NextBestPath: Efficient 3D Mapping of Unseen Environments

Li, Shiyao, Guédon, Antoine, Boittiaux, Clémentin, Chen, Shizhe, Lepetit, Vincent

arXiv.org Artificial Intelligence 

This work addresses the problem of active 3D mapping, where an agent must find an efficient trajectory to exhaustively reconstruct a new scene. Previous approaches mainly predict the next best view near the agent's location, which is prone to getting stuck in local areas. Additionally, existing indoor datasets are insufficient due to limited geometric complexity and inaccurate ground truth meshes. To overcome these limitations, we introduce a novel dataset AiMDoom with a map generator for the Doom video game, enabling to better benchmark active 3D mapping in diverse indoor environments.

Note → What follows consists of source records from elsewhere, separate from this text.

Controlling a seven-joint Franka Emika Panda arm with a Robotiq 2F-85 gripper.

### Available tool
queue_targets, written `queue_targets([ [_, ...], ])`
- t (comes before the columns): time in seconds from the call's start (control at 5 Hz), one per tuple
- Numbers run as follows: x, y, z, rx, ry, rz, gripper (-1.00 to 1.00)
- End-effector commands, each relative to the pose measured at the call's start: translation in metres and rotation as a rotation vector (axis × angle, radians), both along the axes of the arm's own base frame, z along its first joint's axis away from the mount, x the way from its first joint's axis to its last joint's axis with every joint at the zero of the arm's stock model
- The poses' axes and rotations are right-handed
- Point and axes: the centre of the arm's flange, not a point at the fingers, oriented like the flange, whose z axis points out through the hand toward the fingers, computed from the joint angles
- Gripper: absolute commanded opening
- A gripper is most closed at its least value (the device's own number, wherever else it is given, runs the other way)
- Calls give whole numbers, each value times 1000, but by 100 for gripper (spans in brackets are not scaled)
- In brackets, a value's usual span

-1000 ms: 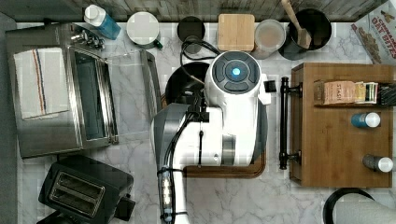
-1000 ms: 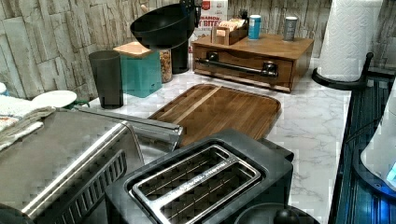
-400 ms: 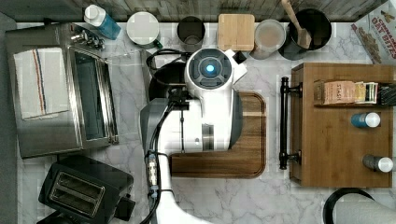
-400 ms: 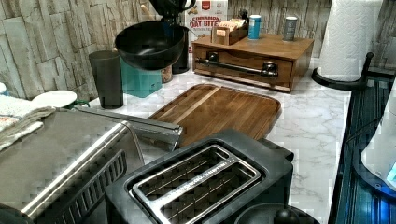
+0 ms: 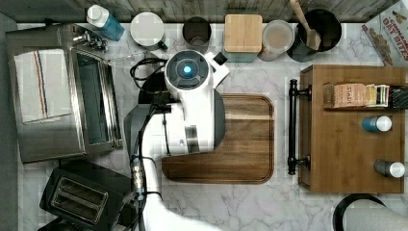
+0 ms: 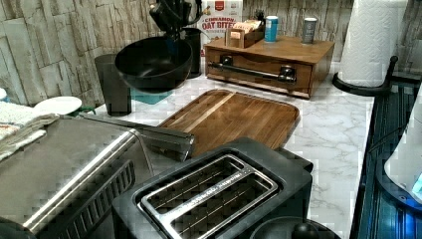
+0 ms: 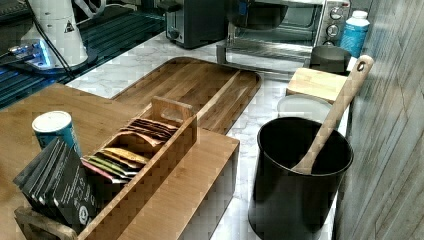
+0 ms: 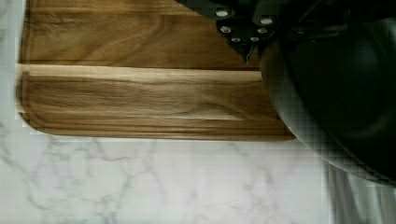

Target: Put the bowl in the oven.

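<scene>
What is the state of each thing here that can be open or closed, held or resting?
bowl: held in the air by the end effector, tilted.
oven: door open, folded down.
toaster: slots empty.
wooden drawer: closed.
black pot: upright, holding a wooden utensil.

Your arm (image 5: 190,115) reaches in from the top view's bottom edge, white links folded over the middle of the scene, wrist pointing straight down with its blue light facing up. In the left view your gripper (image 6: 171,22) hangs from above, its fingers clamped on the far rim of the bowl (image 6: 153,63), holding it in the air.
</scene>
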Motion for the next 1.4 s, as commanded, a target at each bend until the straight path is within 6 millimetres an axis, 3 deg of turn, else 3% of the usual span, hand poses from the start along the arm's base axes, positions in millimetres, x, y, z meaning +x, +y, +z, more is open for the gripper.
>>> queue_targets([
  [0.2,31,123,44,-12,-158,280,-100],
  [0.6,36,166,33,74,-223,297,-100],
  [0.8,53,177,20,156,-139,291,-100],
  [1.2,58,202,-12,358,-127,299,-100],
  [1.4,49,226,-26,425,-79,348,-100],
])
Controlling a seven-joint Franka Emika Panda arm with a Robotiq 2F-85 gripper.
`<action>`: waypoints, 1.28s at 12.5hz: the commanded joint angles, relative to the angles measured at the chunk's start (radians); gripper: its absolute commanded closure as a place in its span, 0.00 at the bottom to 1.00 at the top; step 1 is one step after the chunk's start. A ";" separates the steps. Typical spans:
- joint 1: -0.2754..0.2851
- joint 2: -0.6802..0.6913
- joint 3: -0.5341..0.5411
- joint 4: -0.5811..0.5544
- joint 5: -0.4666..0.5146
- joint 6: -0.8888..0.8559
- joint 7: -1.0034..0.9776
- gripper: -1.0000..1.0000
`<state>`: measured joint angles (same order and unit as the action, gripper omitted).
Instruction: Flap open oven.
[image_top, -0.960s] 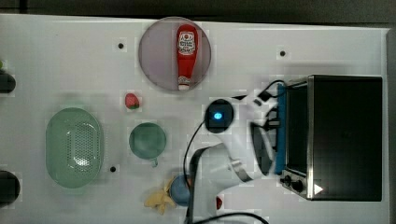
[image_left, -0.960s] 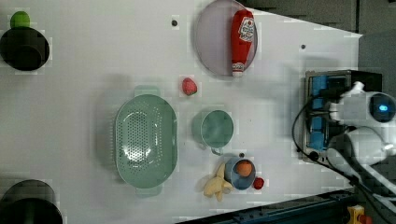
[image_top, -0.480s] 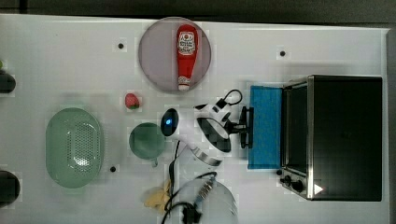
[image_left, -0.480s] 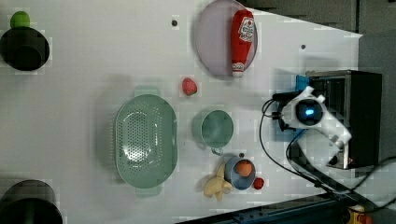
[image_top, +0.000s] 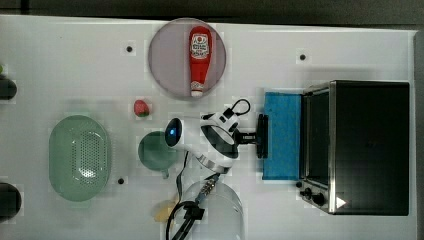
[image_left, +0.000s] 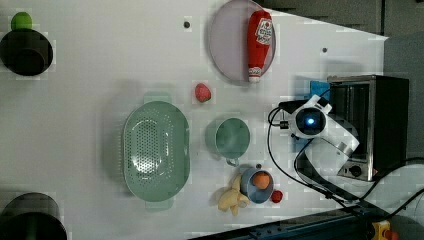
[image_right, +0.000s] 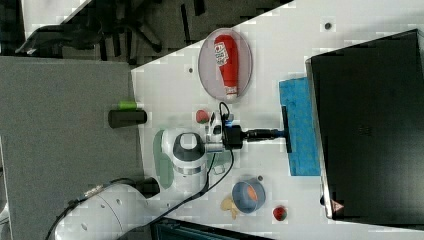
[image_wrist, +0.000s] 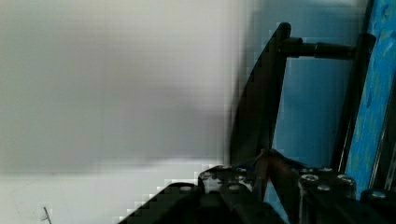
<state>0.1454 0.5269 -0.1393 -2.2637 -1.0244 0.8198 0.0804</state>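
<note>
White tabletop (image_top: 350, 45) under oven (image_top: 370, 145), door down

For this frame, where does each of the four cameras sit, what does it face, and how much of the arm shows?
Top view: overhead, straight down on the table; hand on the open oven door's handle.
Left view: high, looking down; the arm's wrist hides most of the door.
Right view: high above, turned sideways; arm from its base to the hand.
Wrist view: on the wrist, close on the handle and blue door.
Top and right views share the ketchup on its plate.
</note>
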 joint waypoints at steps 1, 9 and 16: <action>-0.006 -0.123 -0.015 0.008 0.080 0.066 0.060 0.82; -0.010 -0.459 -0.012 0.008 0.684 -0.041 0.060 0.82; -0.012 -0.757 -0.018 0.129 0.951 -0.422 0.060 0.82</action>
<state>0.1395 -0.2219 -0.1473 -2.1875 -0.0844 0.4189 0.0889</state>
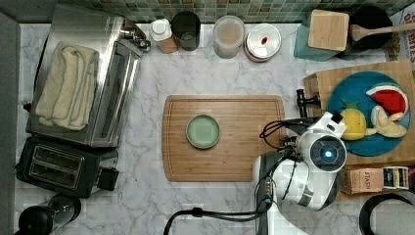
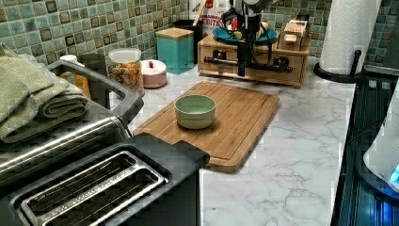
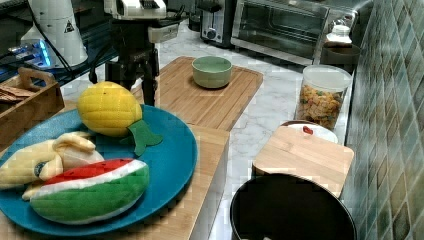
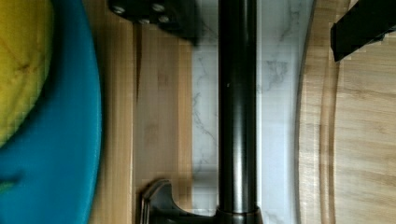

Moreover, we propose a new method we call next-best-path (NBP), which predicts long-term goals rather than focusing solely on short-sighted views. The model jointly predicts accumulated surface coverage gains for long-term goals and obstacle maps, allowing it to efficiently plan optimal paths with a unified model. By leveraging online data collection, data augmentation and curriculum learning, NBP significantly outperforms state-of-the-art methods on both the existing MP3D dataset and our AiMDoom dataset, achieving more efficient mapping in indoor environments of varying complexity. Autonomous 3D mapping of new scenes holds substantial importance for vision, robotics, and graphics communities, with applications including digital twins. In this paper, we focus on the problem of active 3D mapping, where the goal is for an agent to find the shortest possible trajectory to scan the entire surface of a new scene using a depth sensor.